» Exercise description: Output, word for word, the lines of this listing that fall between the line with "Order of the" and the line with "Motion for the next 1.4", counting both of those lines, and no others.

:: Information supplied ::

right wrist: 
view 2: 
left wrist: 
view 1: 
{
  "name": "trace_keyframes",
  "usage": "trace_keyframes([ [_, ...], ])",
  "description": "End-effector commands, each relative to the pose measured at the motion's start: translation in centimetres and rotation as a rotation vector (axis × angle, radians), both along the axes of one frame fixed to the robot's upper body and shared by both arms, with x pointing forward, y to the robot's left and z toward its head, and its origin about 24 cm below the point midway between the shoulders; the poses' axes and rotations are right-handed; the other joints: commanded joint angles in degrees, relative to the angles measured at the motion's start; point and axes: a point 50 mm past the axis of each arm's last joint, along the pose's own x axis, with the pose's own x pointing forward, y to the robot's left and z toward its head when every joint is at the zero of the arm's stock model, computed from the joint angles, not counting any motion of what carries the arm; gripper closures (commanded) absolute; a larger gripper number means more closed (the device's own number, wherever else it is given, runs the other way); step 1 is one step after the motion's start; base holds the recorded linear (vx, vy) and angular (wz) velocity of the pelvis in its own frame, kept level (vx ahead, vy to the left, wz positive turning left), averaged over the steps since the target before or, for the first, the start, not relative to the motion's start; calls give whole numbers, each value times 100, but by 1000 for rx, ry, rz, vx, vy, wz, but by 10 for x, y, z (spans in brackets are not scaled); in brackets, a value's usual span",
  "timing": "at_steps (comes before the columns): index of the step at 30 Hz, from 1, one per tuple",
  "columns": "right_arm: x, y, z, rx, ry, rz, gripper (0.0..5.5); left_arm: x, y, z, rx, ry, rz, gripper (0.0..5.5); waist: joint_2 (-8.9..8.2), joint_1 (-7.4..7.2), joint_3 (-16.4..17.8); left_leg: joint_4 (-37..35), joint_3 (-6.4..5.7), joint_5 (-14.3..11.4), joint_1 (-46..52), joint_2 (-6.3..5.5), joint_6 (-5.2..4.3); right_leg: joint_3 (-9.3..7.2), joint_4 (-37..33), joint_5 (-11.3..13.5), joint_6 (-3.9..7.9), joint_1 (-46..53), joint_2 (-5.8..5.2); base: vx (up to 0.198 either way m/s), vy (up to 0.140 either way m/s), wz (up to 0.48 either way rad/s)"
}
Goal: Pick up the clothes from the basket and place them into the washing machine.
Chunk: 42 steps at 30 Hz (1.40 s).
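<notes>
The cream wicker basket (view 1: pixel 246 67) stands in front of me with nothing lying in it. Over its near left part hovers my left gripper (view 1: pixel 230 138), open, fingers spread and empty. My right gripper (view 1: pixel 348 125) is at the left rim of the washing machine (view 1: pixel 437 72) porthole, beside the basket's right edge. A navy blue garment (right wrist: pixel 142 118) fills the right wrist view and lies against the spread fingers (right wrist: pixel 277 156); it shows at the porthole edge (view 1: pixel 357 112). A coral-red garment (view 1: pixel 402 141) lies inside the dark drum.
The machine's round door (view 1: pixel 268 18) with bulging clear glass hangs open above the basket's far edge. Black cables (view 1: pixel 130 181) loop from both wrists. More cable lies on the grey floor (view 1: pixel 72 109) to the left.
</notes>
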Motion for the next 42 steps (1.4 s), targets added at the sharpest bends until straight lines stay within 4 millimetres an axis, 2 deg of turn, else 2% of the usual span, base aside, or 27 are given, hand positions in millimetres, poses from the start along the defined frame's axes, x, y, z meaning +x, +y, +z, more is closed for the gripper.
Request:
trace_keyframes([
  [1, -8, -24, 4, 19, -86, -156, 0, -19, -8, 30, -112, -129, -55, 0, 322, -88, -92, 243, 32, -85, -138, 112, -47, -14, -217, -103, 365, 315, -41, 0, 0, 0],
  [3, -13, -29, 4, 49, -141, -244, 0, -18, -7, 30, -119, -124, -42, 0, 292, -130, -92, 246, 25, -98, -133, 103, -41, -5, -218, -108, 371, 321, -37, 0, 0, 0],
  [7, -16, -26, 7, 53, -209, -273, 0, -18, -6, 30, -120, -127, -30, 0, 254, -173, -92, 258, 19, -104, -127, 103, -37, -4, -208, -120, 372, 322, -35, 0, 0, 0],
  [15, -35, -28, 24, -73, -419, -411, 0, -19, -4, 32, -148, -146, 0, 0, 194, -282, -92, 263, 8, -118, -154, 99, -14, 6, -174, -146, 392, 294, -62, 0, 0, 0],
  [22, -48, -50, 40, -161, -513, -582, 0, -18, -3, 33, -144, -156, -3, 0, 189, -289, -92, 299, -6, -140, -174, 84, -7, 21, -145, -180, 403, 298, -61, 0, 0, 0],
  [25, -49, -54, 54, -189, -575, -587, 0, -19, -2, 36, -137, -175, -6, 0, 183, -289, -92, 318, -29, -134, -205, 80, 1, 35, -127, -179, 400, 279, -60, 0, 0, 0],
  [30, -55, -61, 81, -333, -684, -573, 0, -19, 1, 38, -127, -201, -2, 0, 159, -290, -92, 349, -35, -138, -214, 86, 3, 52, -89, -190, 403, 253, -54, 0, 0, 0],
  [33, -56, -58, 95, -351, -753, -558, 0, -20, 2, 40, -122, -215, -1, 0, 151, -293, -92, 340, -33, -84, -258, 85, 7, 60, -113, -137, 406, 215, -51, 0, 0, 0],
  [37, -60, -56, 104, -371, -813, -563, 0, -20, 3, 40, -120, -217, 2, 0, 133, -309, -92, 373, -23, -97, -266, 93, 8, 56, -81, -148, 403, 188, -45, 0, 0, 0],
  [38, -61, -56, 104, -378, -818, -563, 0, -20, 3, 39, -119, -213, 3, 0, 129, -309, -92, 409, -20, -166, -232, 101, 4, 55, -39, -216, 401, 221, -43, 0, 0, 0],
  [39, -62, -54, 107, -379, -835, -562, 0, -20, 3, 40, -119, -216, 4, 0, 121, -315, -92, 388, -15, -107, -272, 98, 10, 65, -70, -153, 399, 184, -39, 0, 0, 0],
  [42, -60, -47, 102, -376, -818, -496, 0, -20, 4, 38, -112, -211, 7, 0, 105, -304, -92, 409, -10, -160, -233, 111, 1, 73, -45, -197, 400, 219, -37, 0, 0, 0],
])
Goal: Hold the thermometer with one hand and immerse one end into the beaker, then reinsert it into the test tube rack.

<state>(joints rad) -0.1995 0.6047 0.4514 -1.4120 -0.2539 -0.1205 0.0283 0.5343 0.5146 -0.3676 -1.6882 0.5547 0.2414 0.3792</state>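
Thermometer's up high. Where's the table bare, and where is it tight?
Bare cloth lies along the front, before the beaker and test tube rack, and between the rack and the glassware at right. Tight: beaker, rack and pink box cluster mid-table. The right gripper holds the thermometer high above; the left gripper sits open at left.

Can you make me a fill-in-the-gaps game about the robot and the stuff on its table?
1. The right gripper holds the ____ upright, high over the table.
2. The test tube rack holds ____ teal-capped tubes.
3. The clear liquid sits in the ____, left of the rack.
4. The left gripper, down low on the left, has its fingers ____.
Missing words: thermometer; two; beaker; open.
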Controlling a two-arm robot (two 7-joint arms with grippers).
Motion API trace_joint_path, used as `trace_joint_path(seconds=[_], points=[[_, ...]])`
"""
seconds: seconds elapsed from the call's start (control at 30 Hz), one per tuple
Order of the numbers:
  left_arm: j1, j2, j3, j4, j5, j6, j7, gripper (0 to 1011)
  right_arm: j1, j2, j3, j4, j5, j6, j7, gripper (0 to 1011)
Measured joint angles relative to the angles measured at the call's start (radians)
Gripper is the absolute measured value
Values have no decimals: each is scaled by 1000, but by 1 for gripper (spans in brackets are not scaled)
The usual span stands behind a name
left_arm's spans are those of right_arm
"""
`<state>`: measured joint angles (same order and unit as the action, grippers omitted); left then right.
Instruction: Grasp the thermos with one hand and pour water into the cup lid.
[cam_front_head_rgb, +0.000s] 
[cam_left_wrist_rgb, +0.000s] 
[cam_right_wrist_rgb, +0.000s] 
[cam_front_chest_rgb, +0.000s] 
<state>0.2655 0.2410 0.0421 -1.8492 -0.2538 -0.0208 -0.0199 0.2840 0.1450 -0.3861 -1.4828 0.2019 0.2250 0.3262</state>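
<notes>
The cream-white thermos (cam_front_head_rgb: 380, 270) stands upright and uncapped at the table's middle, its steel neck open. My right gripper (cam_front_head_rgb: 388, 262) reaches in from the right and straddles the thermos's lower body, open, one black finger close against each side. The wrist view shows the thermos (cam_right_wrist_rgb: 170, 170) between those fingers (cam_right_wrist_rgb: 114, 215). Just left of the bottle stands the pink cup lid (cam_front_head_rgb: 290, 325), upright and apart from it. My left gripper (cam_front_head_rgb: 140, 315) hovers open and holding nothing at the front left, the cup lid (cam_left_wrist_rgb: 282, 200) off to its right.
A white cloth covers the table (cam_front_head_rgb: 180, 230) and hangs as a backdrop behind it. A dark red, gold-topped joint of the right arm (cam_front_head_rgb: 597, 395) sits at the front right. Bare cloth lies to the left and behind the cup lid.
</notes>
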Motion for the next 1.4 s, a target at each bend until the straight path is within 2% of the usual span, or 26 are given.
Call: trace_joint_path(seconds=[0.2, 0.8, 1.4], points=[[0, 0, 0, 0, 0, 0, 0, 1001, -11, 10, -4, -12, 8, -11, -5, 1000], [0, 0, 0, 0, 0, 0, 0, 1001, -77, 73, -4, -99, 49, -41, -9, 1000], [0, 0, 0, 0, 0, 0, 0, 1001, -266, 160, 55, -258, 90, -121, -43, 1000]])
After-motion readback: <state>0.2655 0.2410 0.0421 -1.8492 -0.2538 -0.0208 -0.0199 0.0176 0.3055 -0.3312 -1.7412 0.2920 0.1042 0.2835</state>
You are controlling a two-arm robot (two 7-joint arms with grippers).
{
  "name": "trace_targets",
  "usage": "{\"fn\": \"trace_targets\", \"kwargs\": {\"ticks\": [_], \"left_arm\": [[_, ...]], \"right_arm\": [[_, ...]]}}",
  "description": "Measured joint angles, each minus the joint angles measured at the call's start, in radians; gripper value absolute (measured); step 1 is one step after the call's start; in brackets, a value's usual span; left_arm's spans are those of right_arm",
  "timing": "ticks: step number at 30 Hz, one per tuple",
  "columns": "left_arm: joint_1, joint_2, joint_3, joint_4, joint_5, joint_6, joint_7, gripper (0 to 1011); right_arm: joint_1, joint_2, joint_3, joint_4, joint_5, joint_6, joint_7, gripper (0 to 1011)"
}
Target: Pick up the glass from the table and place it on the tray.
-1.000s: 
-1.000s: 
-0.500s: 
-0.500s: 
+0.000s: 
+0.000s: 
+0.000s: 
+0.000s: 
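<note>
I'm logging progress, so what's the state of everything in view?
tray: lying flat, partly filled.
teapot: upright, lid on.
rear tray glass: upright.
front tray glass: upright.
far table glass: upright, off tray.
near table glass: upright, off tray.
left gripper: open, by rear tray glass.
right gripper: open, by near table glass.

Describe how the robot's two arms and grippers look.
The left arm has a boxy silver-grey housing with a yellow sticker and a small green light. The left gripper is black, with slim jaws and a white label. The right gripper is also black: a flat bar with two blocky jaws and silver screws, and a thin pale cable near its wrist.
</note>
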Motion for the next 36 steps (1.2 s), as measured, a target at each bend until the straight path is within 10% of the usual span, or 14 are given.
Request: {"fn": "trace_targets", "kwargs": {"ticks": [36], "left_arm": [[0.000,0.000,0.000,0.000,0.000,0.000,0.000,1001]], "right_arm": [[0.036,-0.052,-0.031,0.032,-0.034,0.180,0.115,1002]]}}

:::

» Result:
Order of the numbers:
  left_arm: j1, j2, j3, j4, j5, j6, j7, gripper (0 to 1011)
  right_arm: j1, j2, j3, j4, j5, j6, j7, gripper (0 to 1011)
Measured joint angles relative to the angles measured at the call's start (radians)
Gripper is the absolute measured value
Values have no decimals: each is scaled by 1000, but by 1 for gripper (spans in brackets are not scaled)
The usual span stands behind a name
left_arm's spans are those of right_arm
"""
`<state>`: measured joint angles (same order and unit as the action, grippers omitted); left then right.
Instruction: Grasp the thermos with one hand and pour water into the cup lid.
[cam_front_head_rgb, +0.000s] 
[cam_left_wrist_rgb, +0.000s] 
[cam_right_wrist_rgb, +0.000s] 
[cam_front_chest_rgb, +0.000s] 
<state>0.2655 0.2410 0.0421 -1.8492 -0.2538 -0.0208 -0.0199 0.2840 0.1450 -0.3861 -1.4828 0.2019 0.2250 0.3262</state>
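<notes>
The cream-white thermos (cam_front_head_rgb: 380, 270) stands upright and uncapped at the table's middle, its steel neck open. My right gripper (cam_front_head_rgb: 388, 262) reaches in from the right and straddles the thermos's lower body, open, one black finger close against each side. The wrist view shows the thermos (cam_right_wrist_rgb: 170, 170) between those fingers (cam_right_wrist_rgb: 114, 215). Just left of the bottle stands the pink cup lid (cam_front_head_rgb: 290, 325), upright and apart from it. My left gripper (cam_front_head_rgb: 140, 315) hovers open and holding nothing at the front left, the cup lid (cam_left_wrist_rgb: 282, 200) off to its right.
A white cloth covers the table (cam_front_head_rgb: 180, 230) and hangs as a backdrop behind it. A dark red, gold-topped joint of the right arm (cam_front_head_rgb: 597, 395) sits at the front right. Bare cloth lies to the left and behind the cup lid.
</notes>
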Motion for the next 1.4 s, a target at each bend until the straight path is within 2% of the usual span, or 26 are given.

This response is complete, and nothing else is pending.